(WHAT IS BEING ASKED) Return only the lines running from the first line of the listing through the one with "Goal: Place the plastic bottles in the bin", unchanged.

(DATA SEGMENT)
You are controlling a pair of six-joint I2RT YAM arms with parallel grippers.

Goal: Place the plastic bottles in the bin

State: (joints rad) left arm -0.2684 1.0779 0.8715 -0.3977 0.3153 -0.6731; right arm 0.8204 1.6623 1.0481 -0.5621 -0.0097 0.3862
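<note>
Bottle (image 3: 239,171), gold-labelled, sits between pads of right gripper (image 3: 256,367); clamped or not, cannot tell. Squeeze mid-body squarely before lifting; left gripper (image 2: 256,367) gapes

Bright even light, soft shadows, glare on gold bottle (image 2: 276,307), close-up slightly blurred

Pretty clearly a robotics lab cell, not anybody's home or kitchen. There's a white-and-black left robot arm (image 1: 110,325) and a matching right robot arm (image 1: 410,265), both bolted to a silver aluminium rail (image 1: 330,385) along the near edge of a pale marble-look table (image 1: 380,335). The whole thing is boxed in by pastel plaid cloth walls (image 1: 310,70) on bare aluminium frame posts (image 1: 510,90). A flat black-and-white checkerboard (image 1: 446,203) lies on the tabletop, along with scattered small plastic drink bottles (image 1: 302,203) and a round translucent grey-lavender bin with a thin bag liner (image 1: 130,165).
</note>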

(OUTPUT OF THE TASK)
You are controlling a pair of six-joint I2RT YAM arms with parallel grippers.

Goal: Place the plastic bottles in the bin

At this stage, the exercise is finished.